I don't think I can really add on what everyone else says about the sheer groundbreaking innovation of Hendrix and how inspired generations of hard rock, heavy metal, and blues guitarists, even Krautrock guitarists (there's no doubt that Guru Guru's Ax Genrich, as well as Manuel Göttsching had heard their fair share of Hendrix). What I can easily say is how well his music stands up to this day and don't sound dated (minus the Noel Redding composition). This was certainly music that blew the Lemon Pipers and the Strawberry Alarm Clock right out of the water. While those groups have became psychedelic pop curiosities of a bygone era, Jimi Henrix is still fondly remembered today and have new admirers to this day.

Axis: Bold of Love needs to be placed as one of the all-time classic rock albums with Are You Experienced? and Electric Ladyland. You can't go wrong with this album!

Review by Warthur
5 stars Rush-recorded to fulfil contractural commitments, the second album by the Experience remains a credible and respectable addition to their discography. Spanish Castle Magic, Wait Until Tomorrow and Ain't No Telling are three of the Experience's best fast tracks lined up one after the other, before the album slows up with the soft lament of Little Wing offering a little calm before the crunchy psych-blues of If 6 Was 9.

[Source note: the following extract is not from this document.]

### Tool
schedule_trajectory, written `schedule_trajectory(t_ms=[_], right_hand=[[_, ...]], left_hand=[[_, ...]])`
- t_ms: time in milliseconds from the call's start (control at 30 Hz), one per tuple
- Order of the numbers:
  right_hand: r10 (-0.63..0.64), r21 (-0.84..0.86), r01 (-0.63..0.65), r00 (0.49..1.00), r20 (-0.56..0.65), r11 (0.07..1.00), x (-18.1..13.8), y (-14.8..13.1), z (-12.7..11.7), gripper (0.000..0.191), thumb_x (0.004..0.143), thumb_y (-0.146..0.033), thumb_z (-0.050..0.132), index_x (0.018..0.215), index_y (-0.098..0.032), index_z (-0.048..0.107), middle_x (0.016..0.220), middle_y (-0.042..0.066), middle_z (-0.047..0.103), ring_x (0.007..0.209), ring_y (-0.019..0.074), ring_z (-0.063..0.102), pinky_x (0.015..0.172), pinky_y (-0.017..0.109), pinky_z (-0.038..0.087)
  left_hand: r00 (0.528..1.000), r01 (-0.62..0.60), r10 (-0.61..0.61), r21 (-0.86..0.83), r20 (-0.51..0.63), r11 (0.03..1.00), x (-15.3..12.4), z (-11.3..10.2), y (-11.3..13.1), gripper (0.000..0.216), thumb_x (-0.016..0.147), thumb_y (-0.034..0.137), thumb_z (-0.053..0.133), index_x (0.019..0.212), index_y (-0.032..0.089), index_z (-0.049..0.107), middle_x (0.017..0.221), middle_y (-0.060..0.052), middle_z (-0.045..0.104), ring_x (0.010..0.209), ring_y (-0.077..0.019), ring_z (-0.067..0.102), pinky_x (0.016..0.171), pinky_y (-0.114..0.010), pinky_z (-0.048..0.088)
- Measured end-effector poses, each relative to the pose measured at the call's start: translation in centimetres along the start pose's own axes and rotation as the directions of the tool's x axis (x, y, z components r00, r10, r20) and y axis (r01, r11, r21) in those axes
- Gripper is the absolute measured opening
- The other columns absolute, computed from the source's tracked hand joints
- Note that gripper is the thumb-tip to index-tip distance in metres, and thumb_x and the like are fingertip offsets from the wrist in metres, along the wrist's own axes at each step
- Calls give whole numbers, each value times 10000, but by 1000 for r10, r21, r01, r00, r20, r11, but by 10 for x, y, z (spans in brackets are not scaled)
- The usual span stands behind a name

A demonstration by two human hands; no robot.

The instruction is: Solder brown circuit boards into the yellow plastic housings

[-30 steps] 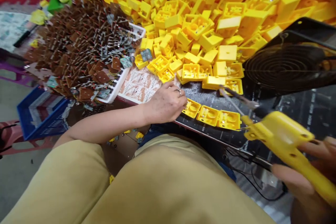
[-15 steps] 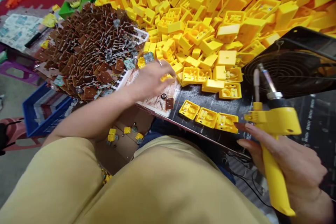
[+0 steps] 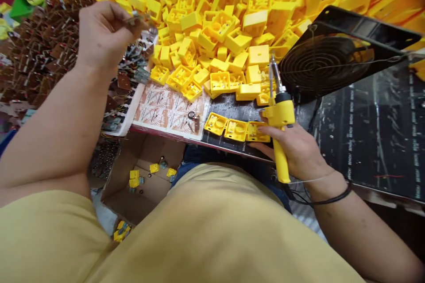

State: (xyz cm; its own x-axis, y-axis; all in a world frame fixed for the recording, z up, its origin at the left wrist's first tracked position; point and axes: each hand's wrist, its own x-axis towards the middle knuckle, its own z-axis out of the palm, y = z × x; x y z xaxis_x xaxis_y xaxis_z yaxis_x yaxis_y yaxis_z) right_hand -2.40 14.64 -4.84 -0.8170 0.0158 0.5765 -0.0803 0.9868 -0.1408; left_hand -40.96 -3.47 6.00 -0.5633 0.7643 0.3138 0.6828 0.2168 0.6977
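A black worktop (image 3: 375, 141) carries a broad heap of yellow plastic cases (image 3: 199, 20). Left of it lies a smaller heap of flat brown circuit boards (image 3: 43, 48), some in a white plastic tray (image 3: 133, 110). A square black fan with a round wire guard (image 3: 318, 59) leans at the yellow heap's right. The left hand (image 3: 102, 35), raised over the boards, pinches a small greyish part (image 3: 134, 20), too blurred to identify. The right hand (image 3: 299, 146) is curled around a yellow pistol-shaped soldering tool (image 3: 281, 112), its metal tip pointing away from the person. Near the worktop's front edge sits a row of three open yellow cases (image 3: 235, 129); the right hand's fingers overlap the rightmost, though contact is unclear. Left of the row lies a small round black part (image 3: 191, 115).
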Motion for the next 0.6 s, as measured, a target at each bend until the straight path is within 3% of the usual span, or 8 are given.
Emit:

Side Two is just as strong. Castles Made of Sand is one of the saddest and most haunting songs Hendrix would ever compose, whilst Bold as Love is a fine, fine album closer. Noel Redding even gets a chance to sing lead on his own composition, She's So Fine, which takes a typical 60s pop lyric and has the Experience absolutely go to town on it in one of the heaviest pure love songs of the 60s.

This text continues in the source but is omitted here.